__EXERCISE REQUIREMENTS__
Pictures in the data must not be copied, but everything else should be output exactly.

__SUPPLIED DATA__
==*==

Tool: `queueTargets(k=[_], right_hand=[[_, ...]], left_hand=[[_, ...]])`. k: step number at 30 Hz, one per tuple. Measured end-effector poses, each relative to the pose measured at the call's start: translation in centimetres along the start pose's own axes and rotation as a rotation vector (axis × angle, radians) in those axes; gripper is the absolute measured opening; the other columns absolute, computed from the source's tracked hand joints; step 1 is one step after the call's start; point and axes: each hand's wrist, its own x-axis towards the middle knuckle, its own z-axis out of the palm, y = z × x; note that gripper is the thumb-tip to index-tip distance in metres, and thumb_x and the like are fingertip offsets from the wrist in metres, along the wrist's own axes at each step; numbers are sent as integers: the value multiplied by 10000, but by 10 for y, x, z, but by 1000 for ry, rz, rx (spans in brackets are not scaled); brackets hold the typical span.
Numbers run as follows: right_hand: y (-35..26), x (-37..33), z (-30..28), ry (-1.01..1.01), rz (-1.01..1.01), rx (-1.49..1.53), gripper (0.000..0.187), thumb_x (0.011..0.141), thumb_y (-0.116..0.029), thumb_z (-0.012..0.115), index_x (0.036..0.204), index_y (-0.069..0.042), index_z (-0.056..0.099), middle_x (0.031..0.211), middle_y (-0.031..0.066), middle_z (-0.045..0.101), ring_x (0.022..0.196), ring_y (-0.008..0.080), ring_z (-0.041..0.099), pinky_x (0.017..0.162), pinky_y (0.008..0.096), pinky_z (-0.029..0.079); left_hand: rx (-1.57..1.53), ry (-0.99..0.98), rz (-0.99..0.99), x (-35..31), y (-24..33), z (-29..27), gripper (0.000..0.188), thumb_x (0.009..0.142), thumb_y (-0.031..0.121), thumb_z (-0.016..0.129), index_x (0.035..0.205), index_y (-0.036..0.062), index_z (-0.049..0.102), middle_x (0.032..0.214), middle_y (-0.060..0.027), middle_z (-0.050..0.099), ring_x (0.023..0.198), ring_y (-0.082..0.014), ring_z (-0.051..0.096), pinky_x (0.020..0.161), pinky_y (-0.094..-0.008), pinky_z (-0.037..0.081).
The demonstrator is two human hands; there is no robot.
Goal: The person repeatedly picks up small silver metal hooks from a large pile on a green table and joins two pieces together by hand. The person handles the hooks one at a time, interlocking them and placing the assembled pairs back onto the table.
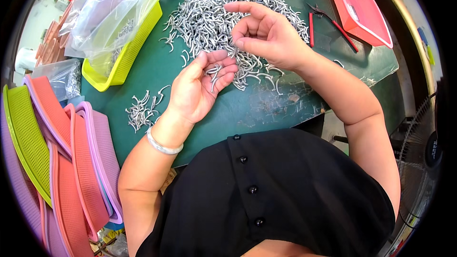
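Several small curved grey metal pieces (pixel 213 71) lie in my left hand (pixel 193 85), which is cupped with the palm up at the near edge of a big heap. My right hand (pixel 271 35) hovers over the heap, just right of and above the left fingertips. Its index finger reaches out to the left, while the thumb and the curled fingers come together. Whatever sits in that pinch is lost against the grey behind it. The heap of the same curved metal pieces (pixel 204 14) spreads over the green table (pixel 228 109) beyond both hands.
A smaller pile of metal pieces (pixel 141 112) lies left. Behind it stands a yellow-green basket (pixel 138 43) with a clear plastic bag (pixel 114 4). Stacked colored baskets (pixel 85 171) crowd the left side. At right are red-handled pliers (pixel 340 31), a pink basket (pixel 364 24) and a fan (pixel 419 152).
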Motion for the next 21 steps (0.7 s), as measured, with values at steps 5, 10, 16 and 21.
queueTargets(k=[5, 10, 16, 21], right_hand=[[1, -2, -1, 45, 28, -4, 497, 770, 17, 558, 1231, 20, 373, 788, 10, 559, 727, 57, 516, 666, 196, 422], [-2, -2, 2, 16, 63, -19, 536, 771, 48, 547, 1266, 2, 348, 816, 11, 536, 772, 61, 507, 706, 198, 416], [0, -2, 9, -27, 70, 38, 534, 772, 52, 537, 1269, -1, 347, 811, 14, 538, 766, 60, 510, 689, 197, 421], [0, -4, 15, -84, 51, 60, 532, 769, 61, 524, 1268, -2, 349, 809, 23, 543, 768, 63, 518, 688, 203, 429]], left_hand=[[-255, -60, -50, 1, -3, 3, 508, 936, 356, 312, 1102, -100, 460, 1061, -213, 514, 998, -295, 539, 887, -371, 449], [-254, -61, -80, -1, 1, 3, 485, 933, 343, 331, 1110, -91, 457, 1046, -210, 529, 975, -285, 553, 861, -360, 471], [-45, -56, -130, -3, 1, 1, 198, 882, 168, 486, 987, 4, 523, 851, -92, 575, 694, -137, 549, 574, -225, 453], [17, -42, -126, -6, 1, 5, 97, 841, 111, 562, 900, 41, 531, 766, -39, 551, 568, -67, 456, 445, -157, 325]])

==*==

__EXERCISE OUTPUT__
Tool: `queueTargets(k=[_], right_hand=[[_, ...]], left_hand=[[_, ...]])`. k: step number at 30 Hz, one per tuple. Measured end-effector poses, each relative to the pose measured at the call's start: translation in centimetres along the start pose's own axes and rotation as a rotation vector (axis × angle, radians) in those axes; gripper is the absolute measured opening; the other columns absolute, computed from the source's tracked hand joints; step 1 is one step after the call's start; point and axes: each hand's wrist, its own x-axis towards the middle knuckle, its own z-axis out of the palm, y = z × x; note that gripper is the thumb-tip to index-tip distance in metres, and thumb_x and the like are fingertip offsets from the wrist in metres, along the wrist's own axes at each step; numbers are sent as integers: the value multiplied by 10000, but by 10 for y, x, z, but by 1000 for ry, rz, rx (spans in brackets are not scaled); brackets hold the typical span.
Numbers run as follows: right_hand: y (-35..26), x (-37..33), z (-30..28), ry (-1.01..1.01), rz (-1.01..1.01), rx (-1.49..1.53), gripper (0.000..0.187), thumb_x (0.011..0.141), thumb_y (-0.116..0.029), thumb_z (-0.012..0.115), index_x (0.036..0.204), index_y (-0.069..0.042), index_z (-0.056..0.099), middle_x (0.031..0.211), middle_y (-0.031..0.066), middle_z (-0.045..0.101), ring_x (0.022..0.196), ring_y (-0.008..0.080), ring_z (-0.041..0.099), pinky_x (0.017..0.162), pinky_y (0.008..0.096), pinky_z (-0.029..0.079); left_hand: rx (-1.57..1.53), ry (-0.99..0.98), rz (-0.99..0.99), x (-35..31), y (-24..33), z (-29..27), gripper (0.000..0.188), thumb_x (0.009..0.142), thumb_y (-0.031..0.121), thumb_z (-0.016..0.129), index_x (0.035..0.205), index_y (-0.036..0.062), index_z (-0.049..0.102), middle_x (0.032..0.214), middle_y (-0.060..0.027), middle_z (-0.050..0.099), ring_x (0.023..0.198), ring_y (-0.082..0.014), ring_z (-0.051..0.096), pinky_x (0.020..0.161), pinky_y (-0.094..-0.008), pinky_z (-0.037..0.081).
The demonstrator is two human hands; there is no robot.
Goal: The person repeatedly picks up small silver metal hooks from a large pile on a green table and joins two pieces together by hand. The person handles the hooks one at a time, interlocking them and placing the assembled pairs back onto the table.
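Several small curved grey metal pieces (pixel 213 71) lie in my left hand (pixel 193 85), which is cupped with the palm up at the near edge of a big heap. My right hand (pixel 271 35) hovers over the heap, just right of and above the left fingertips. Its index finger reaches out to the left, while the thumb and the curled fingers come together. Whatever sits in that pinch is lost against the grey behind it. The heap of the same curved metal pieces (pixel 204 14) spreads over the green table (pixel 228 109) beyond both hands.
A smaller pile of metal pieces (pixel 141 112) lies left. Behind it stands a yellow-green basket (pixel 138 43) with a clear plastic bag (pixel 114 4). Stacked colored baskets (pixel 85 171) crowd the left side. At right are red-handled pliers (pixel 340 31), a pink basket (pixel 364 24) and a fan (pixel 419 152).
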Motion for the next 21 steps (0.7 s), as measured, with values at steps 5, 10, 16 and 21.
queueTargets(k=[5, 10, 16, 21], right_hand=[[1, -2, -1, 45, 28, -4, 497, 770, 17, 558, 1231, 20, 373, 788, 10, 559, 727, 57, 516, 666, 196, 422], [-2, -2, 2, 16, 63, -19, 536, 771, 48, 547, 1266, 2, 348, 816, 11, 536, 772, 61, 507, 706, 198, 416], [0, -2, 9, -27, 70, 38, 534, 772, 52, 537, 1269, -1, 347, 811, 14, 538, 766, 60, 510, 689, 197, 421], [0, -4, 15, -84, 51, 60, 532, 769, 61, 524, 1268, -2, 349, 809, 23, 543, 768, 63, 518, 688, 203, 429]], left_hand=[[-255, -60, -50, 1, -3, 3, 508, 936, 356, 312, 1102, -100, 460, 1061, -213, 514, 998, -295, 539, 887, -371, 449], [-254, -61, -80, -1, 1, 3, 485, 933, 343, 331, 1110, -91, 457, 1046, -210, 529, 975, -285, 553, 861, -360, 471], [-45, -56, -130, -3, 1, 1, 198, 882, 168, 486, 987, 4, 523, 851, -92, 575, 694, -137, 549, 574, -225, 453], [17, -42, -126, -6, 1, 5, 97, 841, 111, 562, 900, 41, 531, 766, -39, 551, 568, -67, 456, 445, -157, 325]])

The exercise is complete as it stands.